▶ [REQUIRED WORK]
The lines wanted run from the first one below through the one with "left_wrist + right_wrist". Return them exactly.

▶ [SOURCE DATA]
—————
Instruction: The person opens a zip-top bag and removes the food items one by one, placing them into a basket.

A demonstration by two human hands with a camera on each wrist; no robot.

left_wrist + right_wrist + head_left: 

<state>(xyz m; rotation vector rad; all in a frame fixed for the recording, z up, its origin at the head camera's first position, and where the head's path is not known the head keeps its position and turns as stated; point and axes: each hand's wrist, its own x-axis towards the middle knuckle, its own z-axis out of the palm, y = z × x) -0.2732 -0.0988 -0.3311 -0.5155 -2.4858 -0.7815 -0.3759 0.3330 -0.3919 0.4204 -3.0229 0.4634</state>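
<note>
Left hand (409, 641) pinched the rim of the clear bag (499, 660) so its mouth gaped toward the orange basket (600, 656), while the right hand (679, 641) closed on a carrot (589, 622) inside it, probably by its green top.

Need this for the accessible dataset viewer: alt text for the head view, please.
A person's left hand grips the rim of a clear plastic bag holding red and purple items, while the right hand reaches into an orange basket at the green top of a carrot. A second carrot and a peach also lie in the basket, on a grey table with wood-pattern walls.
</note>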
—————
▶ [ANSWER SPACE]
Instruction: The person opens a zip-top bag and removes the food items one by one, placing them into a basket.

A demonstration by two human hands with a camera on each wrist; no robot.

left_wrist + right_wrist + head_left: 

This exercise has now been finished.